▶ [WHAT YOU ARE ASKED TO DO] In your answer, print every record exactly as it is written.
------ DATA FOR THIS TASK
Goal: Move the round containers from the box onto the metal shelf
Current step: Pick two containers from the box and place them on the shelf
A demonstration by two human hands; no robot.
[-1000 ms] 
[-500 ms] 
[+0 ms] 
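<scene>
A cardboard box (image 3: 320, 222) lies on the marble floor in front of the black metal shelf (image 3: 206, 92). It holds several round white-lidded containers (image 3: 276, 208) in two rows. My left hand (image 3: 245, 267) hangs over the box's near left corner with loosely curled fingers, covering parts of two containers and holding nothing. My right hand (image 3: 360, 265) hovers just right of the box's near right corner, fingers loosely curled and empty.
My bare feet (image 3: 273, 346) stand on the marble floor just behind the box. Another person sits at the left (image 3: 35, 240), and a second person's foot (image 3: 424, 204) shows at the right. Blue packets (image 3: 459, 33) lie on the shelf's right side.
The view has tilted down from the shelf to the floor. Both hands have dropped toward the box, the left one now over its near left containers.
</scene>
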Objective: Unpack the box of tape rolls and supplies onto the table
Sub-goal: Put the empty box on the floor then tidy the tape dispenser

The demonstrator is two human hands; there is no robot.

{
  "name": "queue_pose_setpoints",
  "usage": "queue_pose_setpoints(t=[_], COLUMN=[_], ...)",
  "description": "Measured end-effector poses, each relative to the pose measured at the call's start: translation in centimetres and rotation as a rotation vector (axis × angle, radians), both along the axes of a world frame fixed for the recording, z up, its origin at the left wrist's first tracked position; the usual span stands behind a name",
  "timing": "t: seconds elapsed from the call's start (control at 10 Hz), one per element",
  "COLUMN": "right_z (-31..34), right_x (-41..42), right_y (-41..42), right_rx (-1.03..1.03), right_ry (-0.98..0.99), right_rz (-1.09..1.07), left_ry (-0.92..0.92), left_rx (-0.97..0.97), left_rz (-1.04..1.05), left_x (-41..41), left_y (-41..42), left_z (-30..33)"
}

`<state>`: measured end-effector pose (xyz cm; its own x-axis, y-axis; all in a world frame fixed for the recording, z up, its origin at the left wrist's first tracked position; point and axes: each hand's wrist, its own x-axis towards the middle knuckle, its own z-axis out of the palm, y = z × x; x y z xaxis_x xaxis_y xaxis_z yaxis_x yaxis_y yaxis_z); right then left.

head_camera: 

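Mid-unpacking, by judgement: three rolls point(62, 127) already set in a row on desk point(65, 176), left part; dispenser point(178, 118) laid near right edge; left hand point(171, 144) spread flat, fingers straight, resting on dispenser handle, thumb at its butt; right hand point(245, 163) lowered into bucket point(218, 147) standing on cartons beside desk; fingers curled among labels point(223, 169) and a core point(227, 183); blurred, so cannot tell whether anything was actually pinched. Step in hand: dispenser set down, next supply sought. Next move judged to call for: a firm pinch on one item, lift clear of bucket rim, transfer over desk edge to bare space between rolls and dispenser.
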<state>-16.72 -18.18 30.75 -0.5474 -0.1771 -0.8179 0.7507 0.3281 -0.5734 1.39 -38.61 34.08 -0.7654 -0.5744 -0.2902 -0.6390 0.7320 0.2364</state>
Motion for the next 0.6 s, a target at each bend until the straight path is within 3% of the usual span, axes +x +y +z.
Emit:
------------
▶ [ANSWER SPACE]
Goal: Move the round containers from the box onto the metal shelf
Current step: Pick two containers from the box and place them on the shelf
A demonstration by two human hands; no robot.
[-1000 ms] 
[-500 ms] 
[+0 ms] 
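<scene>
A cardboard box (image 3: 320, 222) lies on the marble floor in front of the black metal shelf (image 3: 206, 92). It holds several round white-lidded containers (image 3: 276, 208) in two rows. My left hand (image 3: 245, 267) hangs over the box's near left corner with loosely curled fingers, covering parts of two containers and holding nothing. My right hand (image 3: 360, 265) hovers just right of the box's near right corner, fingers loosely curled and empty.
My bare feet (image 3: 273, 346) stand on the marble floor just behind the box. Another person sits at the left (image 3: 35, 240), and a second person's foot (image 3: 424, 204) shows at the right. Blue packets (image 3: 459, 33) lie on the shelf's right side.
The view has tilted down from the shelf to the floor. Both hands have dropped toward the box, the left one now over its near left containers.
</scene>
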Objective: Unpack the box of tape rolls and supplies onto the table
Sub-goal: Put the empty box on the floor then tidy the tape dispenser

The demonstrator is two human hands; there is no robot.

{
  "name": "queue_pose_setpoints",
  "usage": "queue_pose_setpoints(t=[_], COLUMN=[_], ...)",
  "description": "Measured end-effector poses, each relative to the pose measured at the call's start: translation in centimetres and rotation as a rotation vector (axis × angle, radians), both along the axes of a world frame fixed for the recording, z up, its origin at the left wrist's first tracked position; the usual span stands behind a name",
  "timing": "t: seconds elapsed from the call's start (control at 10 Hz), one per element",
  "COLUMN": "right_z (-31..34), right_x (-41..42), right_y (-41..42), right_rx (-1.03..1.03), right_ry (-0.98..0.99), right_rz (-1.09..1.07), left_ry (-0.92..0.92), left_rx (-0.97..0.97), left_rz (-1.04..1.05), left_x (-41..41), left_y (-41..42), left_z (-30..33)"
}

`<state>`: measured end-effector pose (xyz cm; its own x-axis, y-axis; all in a world frame fixed for the recording, z up, its origin at the left wrist's first tracked position; point and axes: each hand's wrist, its own x-axis towards the middle knuckle, its own z-axis out of the palm, y = z × x; x y z xaxis_x xaxis_y xaxis_z yaxis_x yaxis_y yaxis_z); right then left.

head_camera: 

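Mid-unpacking, by judgement: three rolls point(62, 127) already set in a row on desk point(65, 176), left part; dispenser point(178, 118) laid near right edge; left hand point(171, 144) spread flat, fingers straight, resting on dispenser handle, thumb at its butt; right hand point(245, 163) lowered into bucket point(218, 147) standing on cartons beside desk; fingers curled among labels point(223, 169) and a core point(227, 183); blurred, so cannot tell whether anything was actually pinched. Step in hand: dispenser set down, next supply sought. Next move judged to call for: a firm pinch on one item, lift clear of bucket rim, transfer over desk edge to bare space between rolls and dispenser.
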<state>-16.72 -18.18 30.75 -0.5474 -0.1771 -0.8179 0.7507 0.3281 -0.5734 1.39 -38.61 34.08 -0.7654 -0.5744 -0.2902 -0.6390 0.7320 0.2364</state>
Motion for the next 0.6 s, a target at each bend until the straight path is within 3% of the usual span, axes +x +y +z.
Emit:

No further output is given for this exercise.